Una rappresentanza del Movimento Ecclesiale Carmelitano (composta da Michele Brescianini, Beppe Bertazzoli, P.Giuseppe, Mara e Mario Canepa) si è recentemente recata in Colombia per conoscere P. José Arcesio Escobar, le persone con cui collabora e una parte delle sue opere (le città di Dio che sta fondando in diverse città della Colombia), tutte ispirate al carisma carmelitano.
Alleghiamo la lettera di ringraziamento che P. José Arcesio ha indirizzato al nostro Movimento.
Villa de Leyva, 7 luglio 2011
Carissimi fratelli del MEC
Il mio saluto nel Signore in questo tempo di grazia nel quale ci disponiamo a celebrare la grande solennità della Madonna del Carmine. È stato un immenso dono di Dio la visita dei fratelli del MEC che ci ha accompagnato dal 30 giugno fino ad oggi, 7 luglio 2011. Tra noi è accaduto qualcosa di molto bello: la nascita di una grande comunione, una relazione fraterna, molto spontanea e insieme profonda.
È come se i fratelli di una stessa famiglia siano venuti a rendersi visita, dopo aver camminato per diversi anni ciascuno lungo il cammino che lo Spirito stava loro indicando e, improvvisamente, scoprono che molte cose del loro cammino sono le stesse: i fondamenti della vita, gli ideali, i sogni e le speranze e anche alcune opere che stanno realizzando. Ci ha sorpreso vedere che il nostro sogno di costruire delle “Città di Dio”, in qualche modo sta cominciando a realizzarsi in Romania attraverso il Movimento con le medesime caratteristiche anche nel concreto e nei particolari.

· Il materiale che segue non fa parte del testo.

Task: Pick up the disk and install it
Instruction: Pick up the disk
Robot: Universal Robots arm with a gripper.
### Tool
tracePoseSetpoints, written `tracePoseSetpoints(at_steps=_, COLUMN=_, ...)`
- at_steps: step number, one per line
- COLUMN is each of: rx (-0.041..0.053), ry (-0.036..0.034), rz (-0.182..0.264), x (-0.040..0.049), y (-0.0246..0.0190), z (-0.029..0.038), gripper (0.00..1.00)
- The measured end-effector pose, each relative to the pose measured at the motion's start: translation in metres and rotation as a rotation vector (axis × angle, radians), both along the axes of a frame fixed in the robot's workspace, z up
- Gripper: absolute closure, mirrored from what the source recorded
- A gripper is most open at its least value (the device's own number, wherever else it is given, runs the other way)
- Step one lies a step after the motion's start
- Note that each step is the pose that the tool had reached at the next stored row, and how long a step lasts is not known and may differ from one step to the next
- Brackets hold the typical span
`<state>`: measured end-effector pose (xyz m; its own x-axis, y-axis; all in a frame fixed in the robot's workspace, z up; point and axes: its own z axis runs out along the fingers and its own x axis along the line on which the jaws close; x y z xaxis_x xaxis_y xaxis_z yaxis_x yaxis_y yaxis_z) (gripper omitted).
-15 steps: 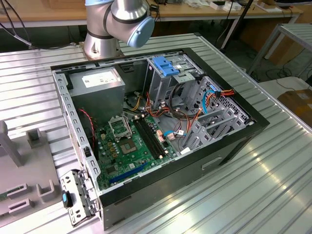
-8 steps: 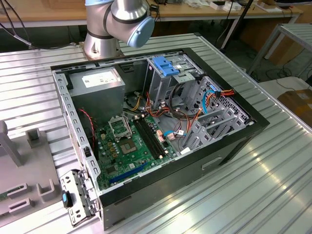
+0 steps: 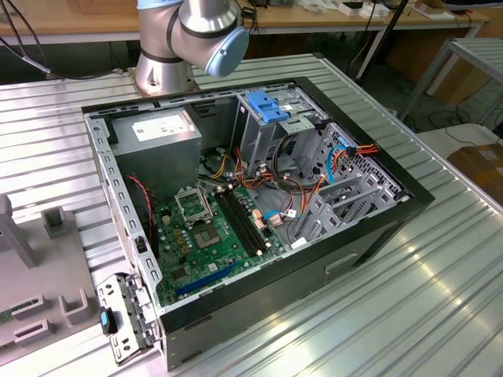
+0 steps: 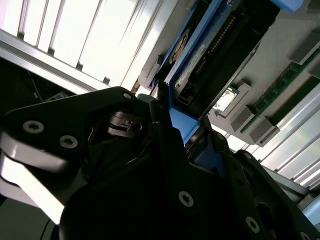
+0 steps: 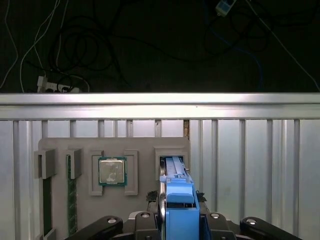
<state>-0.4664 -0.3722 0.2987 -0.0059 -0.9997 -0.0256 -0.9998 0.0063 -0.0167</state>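
Blue-railed disk (image 5: 178,202) between the jaws

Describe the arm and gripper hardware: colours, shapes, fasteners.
The arm is made of thick cylindrical joints in silver-grey metal, with a light blue round cap on one joint end and a flared round base. The gripper is matte black, built of flat, angular linkage plates with rounded ends and fastened by round socket-head screws.
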Motion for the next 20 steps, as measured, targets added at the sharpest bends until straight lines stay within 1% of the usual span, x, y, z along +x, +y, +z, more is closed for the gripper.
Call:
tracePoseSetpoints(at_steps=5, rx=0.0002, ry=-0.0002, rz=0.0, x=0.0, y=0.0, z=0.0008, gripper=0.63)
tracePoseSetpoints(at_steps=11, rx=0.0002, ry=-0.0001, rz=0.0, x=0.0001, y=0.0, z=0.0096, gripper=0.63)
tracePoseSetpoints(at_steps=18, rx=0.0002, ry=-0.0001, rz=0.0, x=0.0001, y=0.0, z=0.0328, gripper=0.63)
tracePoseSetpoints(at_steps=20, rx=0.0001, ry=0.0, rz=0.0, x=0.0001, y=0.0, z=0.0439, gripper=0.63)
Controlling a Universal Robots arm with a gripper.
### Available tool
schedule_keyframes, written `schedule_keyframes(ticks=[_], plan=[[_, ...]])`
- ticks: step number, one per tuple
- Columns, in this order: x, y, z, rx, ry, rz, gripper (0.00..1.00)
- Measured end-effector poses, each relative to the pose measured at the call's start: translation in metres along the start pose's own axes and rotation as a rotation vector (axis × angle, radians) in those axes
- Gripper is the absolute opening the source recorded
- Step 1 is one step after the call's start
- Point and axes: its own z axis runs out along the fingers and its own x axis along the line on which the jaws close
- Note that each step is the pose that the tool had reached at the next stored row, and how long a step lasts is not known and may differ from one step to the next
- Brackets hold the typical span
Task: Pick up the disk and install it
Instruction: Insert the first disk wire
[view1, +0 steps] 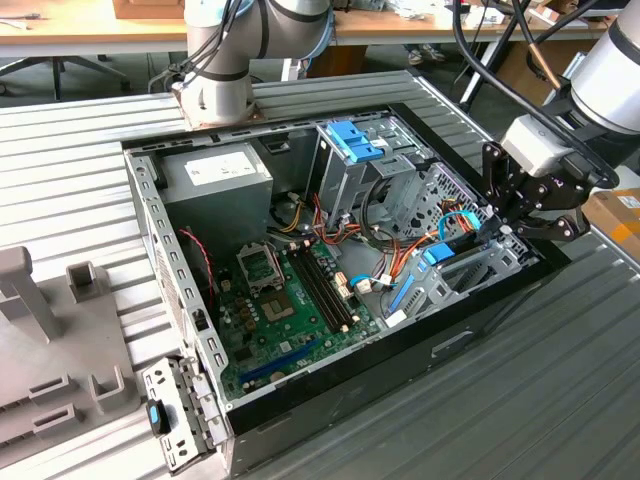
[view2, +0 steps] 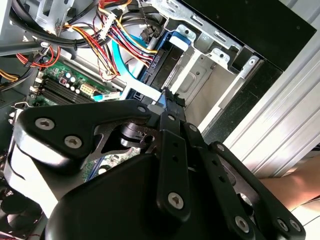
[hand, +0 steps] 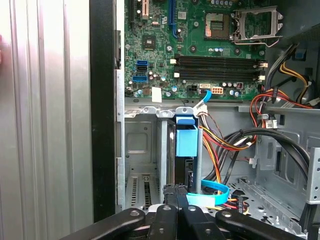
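Black linkage gripper (hand: 176, 190) - fingers together, gripping nothing - tips against the blue-railed silver-grey metal disk (hand: 185, 150), which stands edgewise inside the grey sheet-metal drive bay (hand: 142, 145). Step, I judge: seating it - needs a straight push into the bay.

You find no legible text. White sticker (view1: 213, 171) on power-supply box (view1: 232, 205), far corner of case, exterior view's left: print too small. Motherboard (hand: 200, 35) markings unreadable.

Little room round the black gripper (hand: 176, 191) at the grey metal drive bay (hand: 142, 145): red, yellow and orange wires (hand: 225, 142) and a flat blue cable (hand: 212, 189) on one side, black case wall (hand: 102, 100) on the other. Open above the green motherboard (hand: 150, 60).
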Motion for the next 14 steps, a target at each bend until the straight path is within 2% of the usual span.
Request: schedule_keyframes(ticks=[3, 6, 12, 14], plan=[[-0.0031, 0.0050, -0.0001, 0.0000, 0.0000, 0.000, 0.11], [-0.0069, 0.0127, -0.0002, 0.0000, 0.0000, 0.000, 0.11], [-0.0175, 0.0133, 0.0021, 0.0000, -0.0001, 0.000, 0.11], [-0.0187, 0.0134, 0.0028, 0.0000, -0.0003, 0.000, 0.11]])
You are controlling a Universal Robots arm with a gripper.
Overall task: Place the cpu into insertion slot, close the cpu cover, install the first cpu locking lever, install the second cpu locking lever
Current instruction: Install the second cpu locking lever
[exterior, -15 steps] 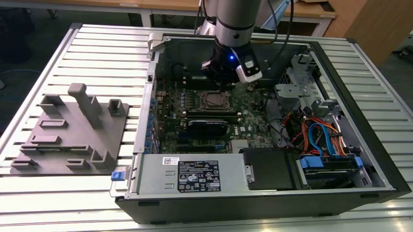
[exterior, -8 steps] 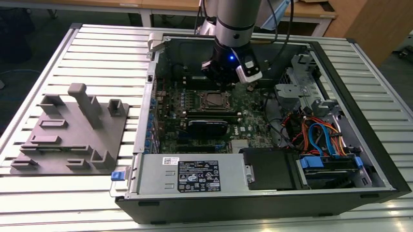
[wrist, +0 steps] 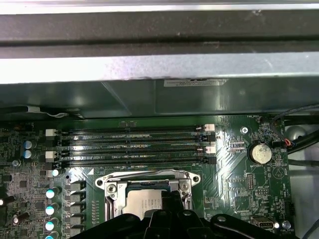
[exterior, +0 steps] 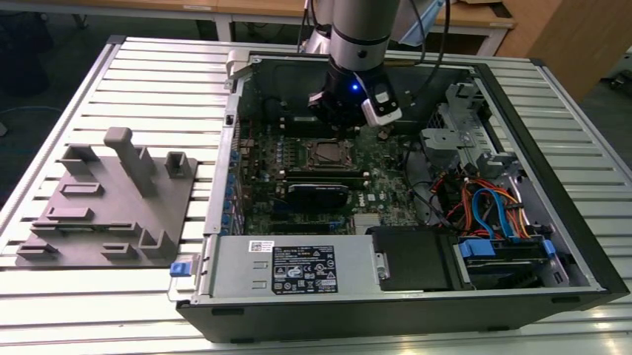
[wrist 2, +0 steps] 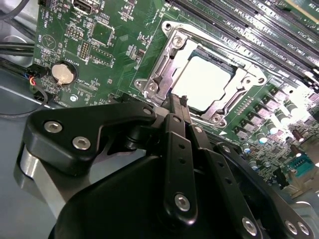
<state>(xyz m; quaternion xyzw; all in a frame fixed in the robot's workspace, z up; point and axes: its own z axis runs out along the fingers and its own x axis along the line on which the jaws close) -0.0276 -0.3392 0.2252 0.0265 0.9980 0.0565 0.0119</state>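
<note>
- An open computer case [exterior: 513, 244] is seen lying on its side on a slatted metal table [exterior: 129, 74], with the green motherboard [exterior: 266, 159] exposed inside it.
- The arm is lowered into the case near its far wall, and the gripper [exterior: 341, 122] is held just above the board, close to the socket area.
- In the second wrist view the gripper [wrist 2: 175, 102] is shown with its two black fingers pressed together, tips meeting, and nothing is pinched between them.
- The fingertips are poised just beside the near edge of the cpu cover [wrist 2: 164, 64]; whether contact is made cannot be told.
- The cpu [wrist 2: 202, 79] is seen seated in the insertion slot [exterior: 323, 153], its pale metal top showing through the cut-out of the cover.
- The cpu cover is laid flat over the chip, framing it on all sides.
- In the first wrist view the cpu [wrist: 144, 205] and cpu cover [wrist: 112, 186] are seen again, with the gripper's dark body in front of them.
- Four long memory slots [wrist: 132, 144] are set between the socket and the case wall, and a round coin battery [wrist: 260, 152] is mounted toward one corner of the board.
- A grey fixture block [exterior: 103, 200] with upright pegs is placed on the table beside the case, at the exterior view's left.
- A power supply [exterior: 286, 270] with a label is fitted along the case's near edge.
</note>
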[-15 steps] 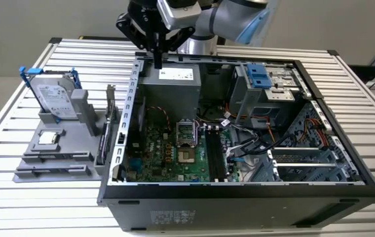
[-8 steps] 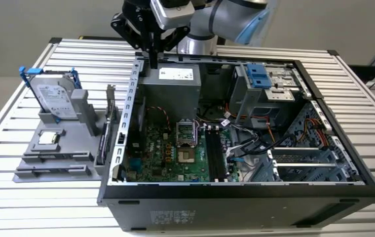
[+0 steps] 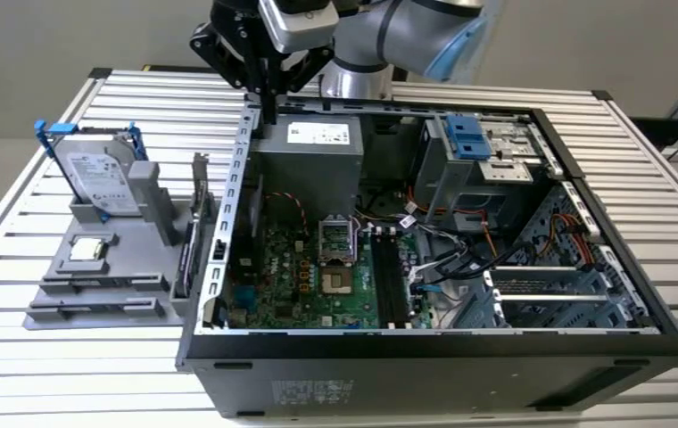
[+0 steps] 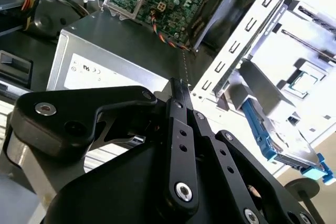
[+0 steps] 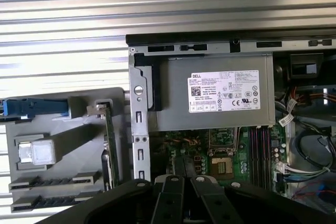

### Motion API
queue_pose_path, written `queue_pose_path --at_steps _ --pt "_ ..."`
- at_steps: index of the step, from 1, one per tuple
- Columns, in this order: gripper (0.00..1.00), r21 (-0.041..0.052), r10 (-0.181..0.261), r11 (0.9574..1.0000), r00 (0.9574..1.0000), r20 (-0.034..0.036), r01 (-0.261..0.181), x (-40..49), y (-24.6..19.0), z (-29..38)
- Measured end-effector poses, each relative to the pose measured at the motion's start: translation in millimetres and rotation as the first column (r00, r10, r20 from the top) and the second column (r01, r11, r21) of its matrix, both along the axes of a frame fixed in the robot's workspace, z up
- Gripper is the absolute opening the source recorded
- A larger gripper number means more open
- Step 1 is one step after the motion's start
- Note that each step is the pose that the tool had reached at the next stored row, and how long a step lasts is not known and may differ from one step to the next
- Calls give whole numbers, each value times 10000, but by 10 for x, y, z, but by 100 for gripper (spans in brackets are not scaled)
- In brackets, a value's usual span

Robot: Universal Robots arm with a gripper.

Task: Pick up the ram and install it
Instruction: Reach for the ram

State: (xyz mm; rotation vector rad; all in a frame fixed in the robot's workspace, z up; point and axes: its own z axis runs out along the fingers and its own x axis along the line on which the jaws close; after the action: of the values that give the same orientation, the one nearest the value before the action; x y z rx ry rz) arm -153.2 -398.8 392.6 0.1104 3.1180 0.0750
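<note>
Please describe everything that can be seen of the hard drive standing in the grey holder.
The hard drive is a flat silver metal box with a white label on its broad face. A blue plastic carrier frames its edges. It stands upright in the grey holder on the slatted table, at the exterior view's left of the open computer case.

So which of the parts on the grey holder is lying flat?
The square silver chip: it lies flat on the holder, while the hard drive in its blue frame and the bracketed card both stand on edge.
</note>
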Motion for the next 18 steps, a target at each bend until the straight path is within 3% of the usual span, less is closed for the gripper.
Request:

È stata una condivisione di cuore a cuore e, malgrado la lingua diversa, ci ha unito la stessa lingua dell’amore e della fede nel Signore, di modo che i fratelli [del MEC] hanno potuto comunicare con i nostri fratelli, i bambini e le famiglie in modo gioioso e creativo.
Stiamo cominciando a costruire una comunità di vita, adeguata alla presenza di alcune giovani famiglie e ai loro bambini piccoli. Tra loro e i fratelli del MEC che ci hanno reso visita si è realizzata una grande comunione e sintonia.
È una comunità guidata da circa due anni da P. Andrés Jaramillo, nostro superiore del noviziato e maestro dei novizi, il quale ora, con generosità, si sta felicemente legando alle opere della “Città di Dio” di Villa de Leyva, costituendo un altro dono del Signore. Adesso, infatti, siamo in due carmelitani a essere impegnati più direttamente nella conduzione di questa esperienza che il Signore ci ha regalato nella “Fondazione S. Teresa d’Avila”, accompagnati, ovviamente, da altri carmelitani che in modi diversi ci sostengono in questa avventura di fede, amore e speranza.
A nome di tutti i membri della grande famiglia della “Fondazione S. Teresa d’Avila”, voglio porgere i più sinceri ringraziamenti a tutti e ad ognuno di voi per il vostro apporto nel raccogliere la cospicua offerta che ci avete consegnato a nome di tutti i membri del Movimento.
Questo è un dono del Signore, attraverso S. Giuseppe, che ci raggiunge in questo mese della Vergine e che arriva nel momento opportuno dato che abbiamo iniziato la costruzione di una casa di accoglienza, casa di ospitalità, casa dove la gente, religiosi e laici, possa venire a pregare con noi, per un ritiro spirituale e a condividere questa esperienza di fede e di amore; sarà anche la vostra casa ogni volta che vorrete venire.
Parte del denaro che ci avete mandato lo destineremo per pagare il debito della costruzione e intraprendere la conclusione di questo lavoro: per esso useremo 10.000 €. I rimanenti 5.000 li destineremo ad aiutare l’opera di Sonsón, dove abbiamo grandi bisogni: bambini e famiglie in estrema povertà e senza nessuna speranza né possibilità di un futuro diverso.
Certo, per noi questo significa un grandissimo aiuto, ma anche per voi è un dono del Signore, il quale dice che “tutto quello che avrete fatto a uno solo di questi miei fratelli più piccoli, l’avrete fatto a me”. Il Signore moltiplicherà in benedizioni la vostra generosità. Chiedo a lui accordarvi il cento per uno, benedicendo voi, le vostre famiglie, i vostri progetti e il vostro lavoro.
Il Signore ci ha reso fratelli (hermanado) nella stessa fede, nello stesso carisma carmelitano e nella stessa avventura di amore nell’assumerci il compito di operare in aiuto ai fratelli più bisognosi del nostro popolo.
Ricevete un grande saluto nel Signore, la nostra gratitudine perenne e la certezza dell’unione nella preghiera di ogni giorno.